Nos tomó tiempo a los dos encenderla. Era una pequeña radio que funcionaba con baterías. Pero jamás habíamos tenido la oportunidad de usarla. Luego nos costó sintonizar una emisora. Yo solo movía cuanto botón y perilla conseguía, por suerte no eran muchos. De pronto la magia llegó. Nos quedamos en silencio e inmóviles cuando escuchamos los primeros acordes, la voz. No sabíamos ni qué escuchábamos solo que eso era magia.

Recuerdo que nos quedamos con la vista perdida, hasta que la alzamos para vernos el uno al otro y sonreímos. Tiempo después me enteré que esa canción que escuchamos era "I love you baby" de Frank Sinatra.
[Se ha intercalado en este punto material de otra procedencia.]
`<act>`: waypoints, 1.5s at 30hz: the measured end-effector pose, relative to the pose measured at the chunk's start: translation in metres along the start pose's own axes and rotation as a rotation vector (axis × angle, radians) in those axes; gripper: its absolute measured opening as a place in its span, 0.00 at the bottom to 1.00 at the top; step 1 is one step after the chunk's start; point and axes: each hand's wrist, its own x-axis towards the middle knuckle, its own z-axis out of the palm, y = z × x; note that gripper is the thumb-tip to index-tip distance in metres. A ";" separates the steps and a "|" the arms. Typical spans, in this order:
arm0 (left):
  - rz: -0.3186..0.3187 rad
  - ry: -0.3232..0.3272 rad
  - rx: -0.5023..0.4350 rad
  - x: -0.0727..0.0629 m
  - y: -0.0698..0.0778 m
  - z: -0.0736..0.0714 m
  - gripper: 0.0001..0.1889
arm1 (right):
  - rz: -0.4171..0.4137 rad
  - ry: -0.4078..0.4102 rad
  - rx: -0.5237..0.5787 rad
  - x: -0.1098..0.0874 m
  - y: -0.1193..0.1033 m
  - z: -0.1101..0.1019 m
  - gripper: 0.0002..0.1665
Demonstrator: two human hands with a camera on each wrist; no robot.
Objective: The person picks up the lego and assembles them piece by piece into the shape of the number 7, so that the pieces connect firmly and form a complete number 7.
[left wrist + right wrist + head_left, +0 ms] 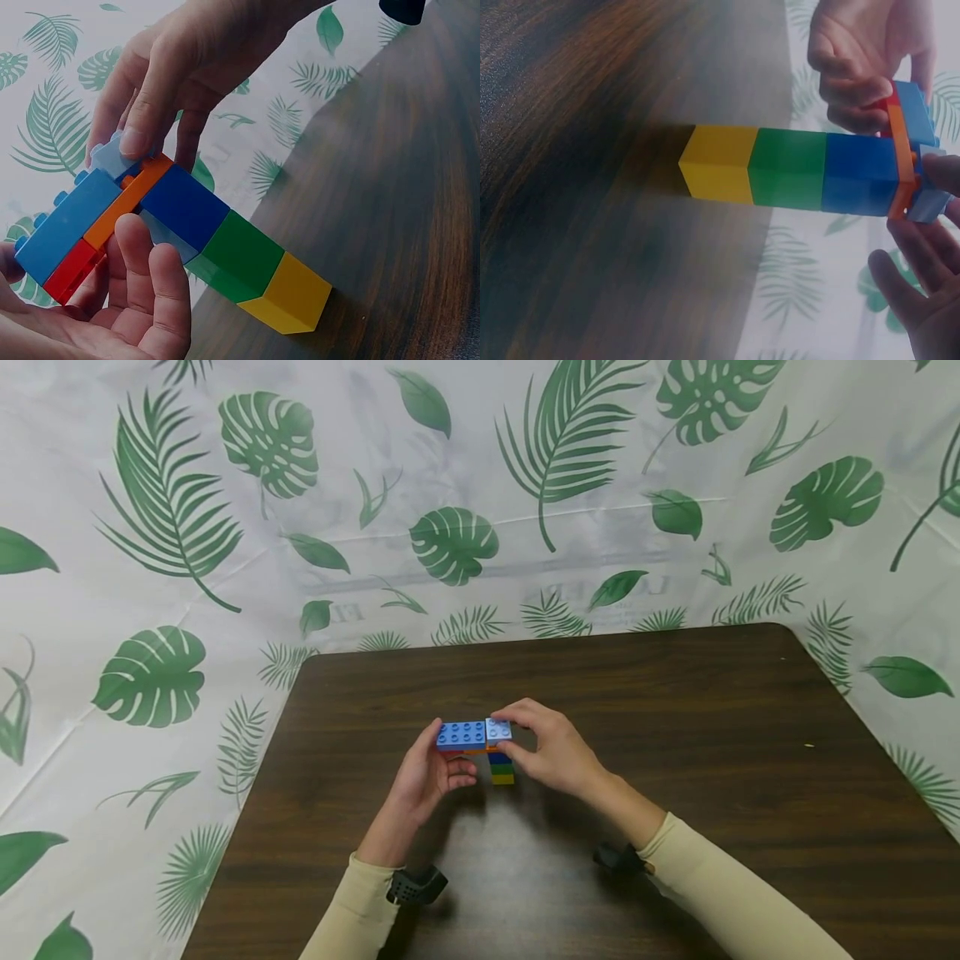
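A stack of toy building bricks stands on the table: a yellow brick [716, 165] at the bottom, then a green brick [787, 169] and a dark blue brick [861, 172]. Across its top lies a thin orange plate [127, 204], jutting out leftward. A long blue brick [461, 737] sits over the jutting part, with a red brick [73, 274] under its outer end. My left hand [423, 777] holds that end, thumb against the blue brick and fingers beneath. With thumb and fingers, my right hand [558, 752] pinches a pale blue brick [498, 732] above the orange plate, beside the long one.
The dark wood-grain table [675, 693] reaches back to a white curtain [465, 460] printed with green leaves. A small yellowish speck [808, 745] lies toward the right side. Both wrists wear black cameras, the left camera [417, 886] close to the tabletop.
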 end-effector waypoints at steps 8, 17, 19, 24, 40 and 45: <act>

En ese momento hasta me dio algo de pena, sentí que el destino me movió a confesarme y no confesarme.

Al segundo coro Jude me extendió la mano para que bailáramos y claro que la tomé. Era su noche y la mía. Así fue como la chica más rara del mundo tuvo su primer torpe baile. Jude ya era alto, aunque yo no me quedaba tan atrás. Brincamos más de lo que bailamos de verdad, así como intentamos seguir a nuestro modo la canción, cantando los finales de cada palabra. Cerrando los ojos y dando vueltas con el rostro al cielo. Esa noche fuimos tan libres.

—Algún día llegaré corriendo hacia ti a decirte que te escuché en la radio —le dije en medio de nuestra algarabía.

Él asintió riendo. Corrió hacia el borde del precipicio y con las manos al aire gritó.

—¡Seré el mejor cantante de rock de todos los tiempos!

—¡Y yo seré su más grande fans! —grité a su lado.

Jamás olvidaré la forma en cómo bajó la cabeza, solo un poco para verme; ni la forma en cómo me abrazó.

—Ima y Jude —dijo a mi oído—. ¡Gracias!

Escuchamos música hasta que la batería se acabó y la noche comenzó a desfallecer. Volvimos en una carrera, unos niños que ya no tenían frío sino ansías de comerse el mundo. Esa fue, tal vez, la mejor noche de mi vida.

Tan solo tres días después de esa noche la verdadera pesadilla comenzó. Jude sería llevado a una casa de acogida. Todo lo que él pronosticó que le pasaría a Ever, le estaba pasando a él. Y todo lo que sea que esté dentro de mí y sienta se destruyó. Yo no podía vivir una vida sin Jude.